Power-related issues are frequently the cause of time outs, unexplained downtime and other commonplace system or networking glitches.

Data protection is a strange old subject.

Companies spend a fortune on anti-virus software, intrusion detection systems, firewalls and spyware blockers.

Yet according to W.

Curtis Preston, a data protection specialist at GlassHouse Technologies, most problems lie within - with over 80% of security leaks generated internally.

Similarly, when people think of preventing data loss due to power supply problems, they typically consider an uninterruptible power supply (UPS) or a surge suppressor.

Recent studies by Bell Laboratories, however, indicate that less that 4% of power-related problems would be addressed by such devices.

Thus even networks and computer systems that are well protected by UPSs and surge protectors are at serious risk.

"Power problems caused by small surges, spikes and sags in the electricity supply cause 15 times more problems today than viruses", says Bahram Mechanic, CEO of SmartPower Systems of Houston, Texas, a maker of power protection and conditioning equipment.

"Servers, workstations and networking gear can best be protected by using transformer-based filters".
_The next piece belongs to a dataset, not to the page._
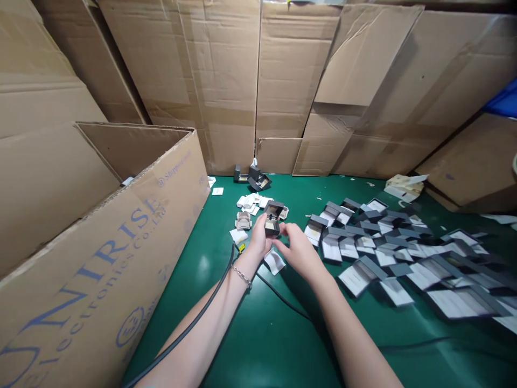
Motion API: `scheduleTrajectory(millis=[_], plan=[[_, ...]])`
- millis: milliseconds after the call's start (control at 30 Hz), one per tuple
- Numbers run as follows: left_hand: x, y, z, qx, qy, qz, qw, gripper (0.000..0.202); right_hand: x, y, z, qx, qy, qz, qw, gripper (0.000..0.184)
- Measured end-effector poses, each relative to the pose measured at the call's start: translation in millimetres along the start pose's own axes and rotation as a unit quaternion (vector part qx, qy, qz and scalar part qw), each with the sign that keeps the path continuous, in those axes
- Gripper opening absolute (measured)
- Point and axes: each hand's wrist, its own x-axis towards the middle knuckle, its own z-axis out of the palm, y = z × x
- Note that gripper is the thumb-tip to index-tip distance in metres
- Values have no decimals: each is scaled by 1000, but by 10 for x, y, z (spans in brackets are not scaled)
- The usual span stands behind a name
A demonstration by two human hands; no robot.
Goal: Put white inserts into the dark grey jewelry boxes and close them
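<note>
The open black hinged box [272,225] is clasped in the left hand [259,238] over the green table [262,339], best held level; whether it is also gripped by the right hand [297,247] cannot be told.

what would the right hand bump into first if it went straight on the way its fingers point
The right hand would most likely meet the small open black box held in the left hand; its fingers may already touch it, depth being unclear.
</note>
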Motion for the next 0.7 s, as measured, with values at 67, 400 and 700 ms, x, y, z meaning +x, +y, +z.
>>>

"Whereas old style power conditioners were large and expensive, a new breed of inexpensive electronic power conditioner is being deployed today in the computer room".
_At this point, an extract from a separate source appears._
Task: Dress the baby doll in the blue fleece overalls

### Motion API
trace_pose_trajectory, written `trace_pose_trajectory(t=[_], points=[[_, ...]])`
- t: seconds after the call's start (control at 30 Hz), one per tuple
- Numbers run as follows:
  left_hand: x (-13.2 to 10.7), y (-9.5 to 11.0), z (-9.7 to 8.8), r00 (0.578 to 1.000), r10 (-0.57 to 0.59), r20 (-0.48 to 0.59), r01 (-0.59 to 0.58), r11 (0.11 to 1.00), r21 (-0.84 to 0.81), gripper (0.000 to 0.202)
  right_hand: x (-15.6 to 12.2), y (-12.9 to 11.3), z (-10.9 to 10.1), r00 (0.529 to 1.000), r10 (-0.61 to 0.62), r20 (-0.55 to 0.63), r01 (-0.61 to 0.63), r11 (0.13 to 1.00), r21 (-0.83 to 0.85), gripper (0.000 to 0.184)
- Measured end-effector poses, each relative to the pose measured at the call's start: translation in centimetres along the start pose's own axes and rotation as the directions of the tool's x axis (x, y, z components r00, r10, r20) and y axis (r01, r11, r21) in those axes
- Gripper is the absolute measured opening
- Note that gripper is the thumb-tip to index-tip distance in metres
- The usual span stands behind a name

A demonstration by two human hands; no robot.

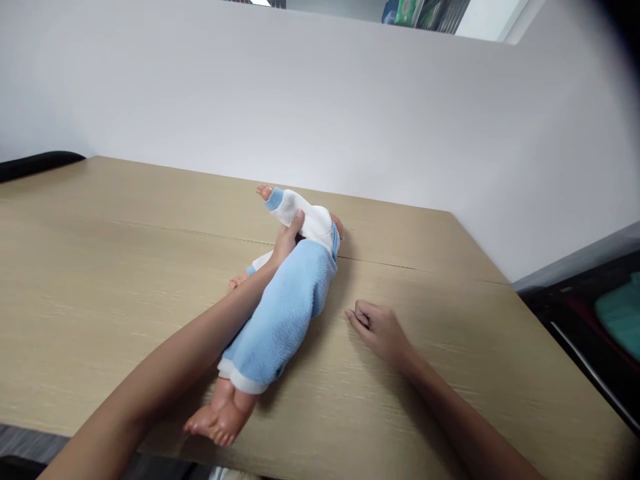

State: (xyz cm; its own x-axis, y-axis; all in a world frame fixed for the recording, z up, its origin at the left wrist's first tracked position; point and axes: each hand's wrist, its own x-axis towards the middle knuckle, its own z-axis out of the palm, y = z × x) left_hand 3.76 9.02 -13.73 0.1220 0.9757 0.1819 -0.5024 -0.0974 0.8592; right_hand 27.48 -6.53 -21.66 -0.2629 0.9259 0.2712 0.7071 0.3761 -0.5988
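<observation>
Pale wood-grain desk [125, 267] under a plastic-limbed baby doll in fuzzy blue-and-white clothes [295, 300], mid-scene, long axis feet near-left to head end far-right, head mostly hidden. Left-hand grip [289, 240] is on its upper body, thumb at the white sleeve, so it's the nearer hand. Right-hand grip [377, 328] is loosely curled, nothing visible in it, right of the doll, not touching.

Soft, bright, even light on a pale wall [250, 100] and table [125, 267].
Faint, soft-edged shadows lie beside the doll [295, 300] and right hand [383, 333]; that hand looks slightly blurred, and darkness curves across the far right corner.
</observation>
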Motion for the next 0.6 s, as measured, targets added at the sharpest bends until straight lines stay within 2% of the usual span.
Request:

Downtime causes millions of dollars in damage annually to computer networks around the globe.

In many cases, people attempting to troubleshoot the cause of downtime waste hours addressing the wrong problem.

They blame the software, the network, viruses, spyware and a host of other causes.

Sometimes they are correct and this resolves the problem.

Often, however, they are correcting the wrong problem.

Power-related issues, it turns out, are frequently the cause of time outs, unexplained downtime and other commonplace system or networking glitches.

Two major studies of power quality have been completed in recent years.

The first one, by Bell Labs, found the following areas accounted for most power-related issues: blackouts - 1.4%, surges higher than 200V - 2.4%, sags - 14% and surges less than 200V - 82.2%.

These results are confirmed by a similar study performed by IBM which found: blackouts - 0.5%, surges higher than 200V - 2%, sags - 10% and surges less than 200V - 87.5%.

Thus around 80 to 90% of the time, electronic equipment is being affected by tiny surges as opposed to lightening flashes or blackouts.